Half of all criminal convictions decided in secret

Telegraph4 hours ago
Nearly half of all convictions in England and Wales are being decided in secret by a single magistrate without the defendant appearing in court or having any legal representation, a new report has revealed.
Out of a total of 1.5 million convictions handed down last year, some 772,580 were issued by magistrates behind closed doors under a system designed to speed up justice and clear the backlog of cases left by the pandemic.
The number of such prosecutions has doubled since their introduction in 2015 under the Single Justice Procedure (SJP) where a volunteer magistrate sits alone with an on-call legal adviser to pass judgment on as many as a 100 cases a day. They now account for two thirds of all magistrates' cases.
At least 110 different crimes can be prosecuted under the SJP system, from speeding and out-of-date MOTs to failing to get your child to attend school and littering.
However, the majority (73 per cent) of those accused do not plea guilty or not guilty, double the rate of 38 per cent in open magistrates' hearings, according to an investigation by Transform Justice, a charity that campaigns for fair justice.
Most defendants do not enter any plea partly because prosecution forms are sent by post with no proof of receipt required. This means they can end up at the wrong address, get lost or be dismissed as junk mail, according to the report.
'People are given three weeks to fill in the prosecution form and are not sent a reminder. Those who do not respond to the prosecution notice are nearly always judged as guilty and sentenced in their absence,' said Transform Justice.
'This means most people convicted under the SJP have not pleaded, and may not even know or understand they have been prosecuted. Many SJP cases are reopened by defendants who say they never received the prosecution notice, and only knew about it when they got a letter saying they had been convicted.'
Most SJP offences are 'strict liability', which means prosecutors do not have to prove the defendant intended to commit the offence, nor whether the prosecution is in the public interest. ''I made a mistake' is not a valid legal defence,' said the report.
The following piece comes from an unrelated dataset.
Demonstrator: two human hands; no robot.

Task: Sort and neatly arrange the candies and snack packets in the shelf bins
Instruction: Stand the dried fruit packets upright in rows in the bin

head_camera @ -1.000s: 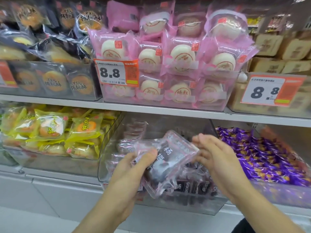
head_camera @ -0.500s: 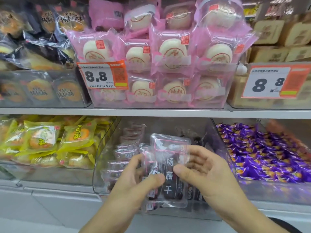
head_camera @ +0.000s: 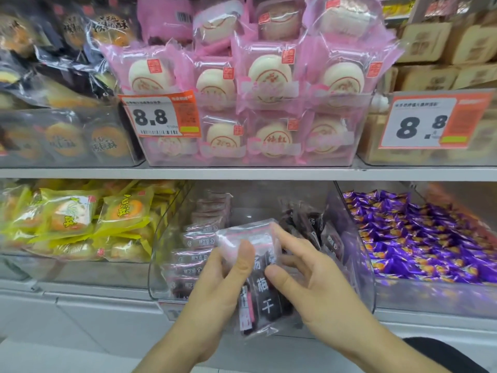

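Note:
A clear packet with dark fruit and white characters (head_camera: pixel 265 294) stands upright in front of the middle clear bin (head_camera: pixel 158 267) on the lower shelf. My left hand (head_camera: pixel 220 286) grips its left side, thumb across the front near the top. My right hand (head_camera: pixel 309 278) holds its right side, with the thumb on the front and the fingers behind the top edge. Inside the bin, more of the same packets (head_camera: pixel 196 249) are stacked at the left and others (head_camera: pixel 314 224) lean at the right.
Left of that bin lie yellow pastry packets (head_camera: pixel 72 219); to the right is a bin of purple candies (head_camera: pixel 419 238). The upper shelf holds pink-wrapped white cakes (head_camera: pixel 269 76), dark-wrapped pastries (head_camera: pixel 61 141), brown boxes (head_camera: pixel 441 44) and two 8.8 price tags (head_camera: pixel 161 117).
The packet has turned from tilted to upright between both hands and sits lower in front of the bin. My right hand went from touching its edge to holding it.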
As a result, people have been fined for minor errors. One person was prosecuted for selecting a 16-25 age railcard discount when they had a 26-30 railcard, even though the price for the tickets was the same.
Transform Justice said that the way many of the prosecution forms were structured meant any mitigating factors a defendant might want to put forward, such as any disabilities, could be missed or ignored.
'The greatest injustice of the SJP is that it facilitates convicting people for mistakes, and for errors made due to illness or disability. We are prosecuting people at an industrial scale, often without any evidence they intended to commit a crime, with few safeguards,' said Penelope Gibbs, director of Transform Justice.
'There is nothing wrong with some crimes being strict liability (where no intention needs to be proved), but to do so using an inaccessible, untransparent system is surely unfair.'
Organisations that can prosecute using SJP include police, DVLA, local councils, the BBC and train companies but unlike the Crown Prosecution Service (CPS), there is no requirement to conduct a test of whether a prosecution is in the public interest.
An investigation by the Office for Road and Rail (ORR) found four train operating companies (TOCs) had no formal test for deciding whether to prosecute in the public interest and it was 'unclear' if there was a test in other TOCs.
It found some SJP prosecutors had no legal qualifications. The majority of TOCs 'appear not to require any formal qualifications or accreditation for their prosecution staff, relying instead on various combinations of on-the-job training and in-house or externally delivered training,' said the ORR.
Some prosecutors had as little as five days' training.
'Where TOCs provided information on the length of internal training, this varied considerably – from five days to three months,' said the ORR.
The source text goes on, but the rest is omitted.